Before the Court can determine and present the undisputed material facts on summary judgment, there are a few threshold issues and disputes in the parties’ Local Rule 56.1 statements that require clarification or resolution. Local Rule 56.1 prescribes the format that summary judgment proceedings must take. Under the rule, the party seeking summary judgment must include with its motion “a statement of material facts,” and each asserted fact “must be supported

by citation to the specific evidentiary material . . . that supports it.” L.R. 56.1(a)(2), (d)(2). The Court may “disregard any asserted fact that is not supported with such a citation.” Id. The non-movant then files a response to the movant’s statement of material facts, and the rule requires that the response shall set forth the text of the asserted fact (including its citations to the supporting evidentiary material). . . .” L.R. 56.1(b)(2), (e)(1).

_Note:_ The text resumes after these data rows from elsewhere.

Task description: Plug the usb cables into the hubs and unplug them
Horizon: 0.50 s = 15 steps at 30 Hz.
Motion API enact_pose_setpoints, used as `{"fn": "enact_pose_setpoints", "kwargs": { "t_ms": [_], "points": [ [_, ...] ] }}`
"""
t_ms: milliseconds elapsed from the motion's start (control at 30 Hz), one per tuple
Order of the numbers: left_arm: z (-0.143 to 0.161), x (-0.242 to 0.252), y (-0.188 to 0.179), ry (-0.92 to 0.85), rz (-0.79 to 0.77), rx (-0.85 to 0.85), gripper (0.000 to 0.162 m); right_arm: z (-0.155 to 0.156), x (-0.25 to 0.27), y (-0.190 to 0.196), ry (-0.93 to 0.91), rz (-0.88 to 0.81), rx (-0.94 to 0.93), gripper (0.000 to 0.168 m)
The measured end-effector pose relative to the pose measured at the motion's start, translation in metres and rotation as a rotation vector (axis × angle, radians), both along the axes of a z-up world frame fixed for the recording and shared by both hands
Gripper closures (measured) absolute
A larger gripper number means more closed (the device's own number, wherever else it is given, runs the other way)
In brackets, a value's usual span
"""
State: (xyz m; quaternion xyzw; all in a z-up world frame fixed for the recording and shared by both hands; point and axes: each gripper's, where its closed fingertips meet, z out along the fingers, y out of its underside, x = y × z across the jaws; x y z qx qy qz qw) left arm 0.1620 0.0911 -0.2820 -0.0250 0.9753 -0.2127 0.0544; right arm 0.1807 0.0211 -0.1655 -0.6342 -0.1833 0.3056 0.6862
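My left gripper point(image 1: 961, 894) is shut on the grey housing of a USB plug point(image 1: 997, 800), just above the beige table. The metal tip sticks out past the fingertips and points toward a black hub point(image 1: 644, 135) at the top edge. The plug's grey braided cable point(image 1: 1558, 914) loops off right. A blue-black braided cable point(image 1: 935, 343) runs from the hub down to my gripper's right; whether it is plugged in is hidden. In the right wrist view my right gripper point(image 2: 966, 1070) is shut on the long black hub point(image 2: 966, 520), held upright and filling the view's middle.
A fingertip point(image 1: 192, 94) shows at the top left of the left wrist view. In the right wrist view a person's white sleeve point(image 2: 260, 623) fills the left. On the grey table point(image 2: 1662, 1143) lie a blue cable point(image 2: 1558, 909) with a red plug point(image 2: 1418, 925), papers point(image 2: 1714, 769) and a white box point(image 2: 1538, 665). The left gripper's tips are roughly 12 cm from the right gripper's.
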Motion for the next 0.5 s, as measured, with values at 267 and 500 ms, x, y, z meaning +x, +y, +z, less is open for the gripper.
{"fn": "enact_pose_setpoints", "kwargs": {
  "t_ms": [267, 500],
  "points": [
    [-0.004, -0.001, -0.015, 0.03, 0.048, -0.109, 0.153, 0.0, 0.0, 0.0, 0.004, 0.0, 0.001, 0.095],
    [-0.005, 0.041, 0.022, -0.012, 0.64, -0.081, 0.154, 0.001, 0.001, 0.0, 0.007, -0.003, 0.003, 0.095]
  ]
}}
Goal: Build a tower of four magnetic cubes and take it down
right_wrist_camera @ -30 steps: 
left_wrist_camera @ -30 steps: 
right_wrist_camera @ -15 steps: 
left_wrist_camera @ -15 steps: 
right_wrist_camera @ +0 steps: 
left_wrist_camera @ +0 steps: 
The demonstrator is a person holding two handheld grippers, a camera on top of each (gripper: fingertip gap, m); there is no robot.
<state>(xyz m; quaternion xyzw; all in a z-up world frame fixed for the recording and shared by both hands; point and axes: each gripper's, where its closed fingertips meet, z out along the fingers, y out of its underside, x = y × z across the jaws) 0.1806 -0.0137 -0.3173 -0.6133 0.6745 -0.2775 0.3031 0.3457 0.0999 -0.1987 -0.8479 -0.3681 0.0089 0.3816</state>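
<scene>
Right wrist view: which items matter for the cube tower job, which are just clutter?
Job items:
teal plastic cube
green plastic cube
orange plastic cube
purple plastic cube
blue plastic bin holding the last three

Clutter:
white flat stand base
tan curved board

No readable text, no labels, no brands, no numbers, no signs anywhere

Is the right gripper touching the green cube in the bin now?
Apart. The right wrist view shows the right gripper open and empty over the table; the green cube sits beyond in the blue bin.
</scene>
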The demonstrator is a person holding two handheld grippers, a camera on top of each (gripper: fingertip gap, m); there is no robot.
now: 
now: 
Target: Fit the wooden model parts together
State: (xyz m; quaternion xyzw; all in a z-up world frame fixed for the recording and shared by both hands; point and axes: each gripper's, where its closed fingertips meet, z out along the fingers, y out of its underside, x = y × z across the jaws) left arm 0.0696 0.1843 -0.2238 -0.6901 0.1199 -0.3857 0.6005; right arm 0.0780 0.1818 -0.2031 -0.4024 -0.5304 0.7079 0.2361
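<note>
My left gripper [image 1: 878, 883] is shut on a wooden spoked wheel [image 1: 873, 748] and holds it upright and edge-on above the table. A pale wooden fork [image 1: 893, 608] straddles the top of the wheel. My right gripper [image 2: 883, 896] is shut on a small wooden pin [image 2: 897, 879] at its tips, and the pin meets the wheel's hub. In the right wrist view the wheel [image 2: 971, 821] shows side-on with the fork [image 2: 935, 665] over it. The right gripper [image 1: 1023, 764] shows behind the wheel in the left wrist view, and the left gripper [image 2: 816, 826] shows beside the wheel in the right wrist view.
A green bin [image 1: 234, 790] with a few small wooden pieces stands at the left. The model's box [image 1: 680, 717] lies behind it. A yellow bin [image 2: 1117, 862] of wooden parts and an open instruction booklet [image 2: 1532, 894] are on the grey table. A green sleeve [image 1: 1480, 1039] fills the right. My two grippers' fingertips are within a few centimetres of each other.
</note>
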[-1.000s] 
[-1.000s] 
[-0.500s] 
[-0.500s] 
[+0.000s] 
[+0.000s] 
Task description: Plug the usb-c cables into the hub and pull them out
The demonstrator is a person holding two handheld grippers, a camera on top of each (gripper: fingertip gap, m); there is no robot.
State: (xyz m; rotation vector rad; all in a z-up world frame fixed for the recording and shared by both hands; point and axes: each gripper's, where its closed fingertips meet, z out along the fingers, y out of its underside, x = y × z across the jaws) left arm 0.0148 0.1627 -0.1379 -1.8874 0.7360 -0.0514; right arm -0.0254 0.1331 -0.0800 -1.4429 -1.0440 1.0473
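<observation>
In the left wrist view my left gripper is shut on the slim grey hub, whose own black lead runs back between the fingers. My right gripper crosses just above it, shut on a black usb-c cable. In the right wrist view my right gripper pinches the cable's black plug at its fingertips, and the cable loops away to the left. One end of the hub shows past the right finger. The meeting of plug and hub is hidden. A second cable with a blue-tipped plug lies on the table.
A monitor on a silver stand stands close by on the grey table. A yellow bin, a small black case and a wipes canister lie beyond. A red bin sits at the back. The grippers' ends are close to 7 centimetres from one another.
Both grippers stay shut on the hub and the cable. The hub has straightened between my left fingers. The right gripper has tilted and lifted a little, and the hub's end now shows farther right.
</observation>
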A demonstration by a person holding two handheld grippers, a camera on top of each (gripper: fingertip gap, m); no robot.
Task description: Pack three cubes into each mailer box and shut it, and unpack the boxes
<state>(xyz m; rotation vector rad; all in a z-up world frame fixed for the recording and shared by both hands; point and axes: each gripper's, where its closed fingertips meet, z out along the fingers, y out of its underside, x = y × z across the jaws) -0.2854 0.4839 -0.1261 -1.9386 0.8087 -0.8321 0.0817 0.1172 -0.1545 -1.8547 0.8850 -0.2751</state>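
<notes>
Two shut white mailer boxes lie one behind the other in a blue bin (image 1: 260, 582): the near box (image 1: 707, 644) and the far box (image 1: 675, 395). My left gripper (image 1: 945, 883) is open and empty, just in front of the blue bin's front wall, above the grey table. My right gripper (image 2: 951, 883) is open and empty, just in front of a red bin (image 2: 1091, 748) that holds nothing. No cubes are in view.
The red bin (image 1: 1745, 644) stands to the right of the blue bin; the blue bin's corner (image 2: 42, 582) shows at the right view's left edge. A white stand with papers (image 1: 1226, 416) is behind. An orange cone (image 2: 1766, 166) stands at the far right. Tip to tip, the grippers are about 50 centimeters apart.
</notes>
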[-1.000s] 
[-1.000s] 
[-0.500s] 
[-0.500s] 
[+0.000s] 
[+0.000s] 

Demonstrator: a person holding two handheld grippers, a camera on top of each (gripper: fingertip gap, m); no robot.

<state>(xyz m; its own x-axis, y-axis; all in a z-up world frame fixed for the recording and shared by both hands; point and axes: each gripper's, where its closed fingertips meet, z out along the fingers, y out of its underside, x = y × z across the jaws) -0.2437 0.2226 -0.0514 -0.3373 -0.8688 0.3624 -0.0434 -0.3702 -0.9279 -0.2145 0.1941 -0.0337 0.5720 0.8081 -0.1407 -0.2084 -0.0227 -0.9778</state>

The rule expressly states that, in order to dispute an asserted fact, a party “must cite specific evidentiary material that controverts the fact and must

concisely explain how the cited material controverts the asserted fact.” L.R. 56.1(e)(3). The rule goes on to state that “[a]sserted facts may be deemed admitted if not controverted with specific citations to evidentiary material.” L.R. 56.1(e)(3); see also Cracco v. Vitran Express, Inc., 559 F.3d 625, 632 (7th Cir. 2009) (failure to dispute facts in the manner required by local rules allows the court to conclude “those facts are deemed admitted for purposes of the motion.”). The non-movant may also add additional undisputed facts in response, to which the movant may reply. L.R. 56.1(b)(3), (c)(2). The requirements that asserted facts, or any disputing of facts, be supported with specific citations to evidentiary material applies to these statements

of additional facts by the non-movant and any reply by the movant. L.R. 56.1(e)(2)- (3). Mariano’s filed its statement of facts [24], Romano filed her response along with her statement of additional facts [27], and Mariano’s filed its additional response to Romano’s additional facts [31]. Neither party, however, complied with L.R. 56.1(e)(1) in their responses to the other parties’ statements of fact, in that they did

not “set forth the text of the asserted fact (including its citations to the supporting evidentiary material).” Rather, the parties only set forth their responses without repeating the text of the asserted fact. This has made the Court’s task in reviewing the parties’ respective statements needlessly more difficult. More notable, however, is Mariano’s failure to comply with L.R. 56.1(e)(3), which states that in order to dispute an asserted fact, “a party must cite specific evidentiary material that controverts the fact and must concisely explain how the

cited material controverts the asserted fact.” In several of Mariano’s responses to Romano’s statements of additional facts, Mariano’s merely asserts that a fact is “disputed,” but cites to no record evidence for support, nor provides any explanation for why the fact is disputed. See [31] 2-3, ¶¶ 6, 9, 20, 22. The Court will thus deem those facts admitted, provided of course that Romano has herself cited to sufficient evidentiary support for them. See L.R. 56.1(e)(3); Cracco, 559 F.3d at 632. A further issue with Mariano’s response to Romano’s statement of facts that the Court needs to address relates to Romano’s reliance on video evidence, specifically certain store surveillance camera footage from the day of the accident. [28]. When

there is video evidence in the record, the Court may rely on the video “to the extent that it establishes the events ‘with confidence’ and ‘beyond reasonable question.’” See Est. of Eason by Eason v. Lanier, No. 18 C 5362, 2021 WL 4459469, at *2, 7 (N.D. Ill. Sept. 29, 2021) (citing Lopez v. Sheriff of Cook Cty., 993 F.3d 981, 984 (7th Cir.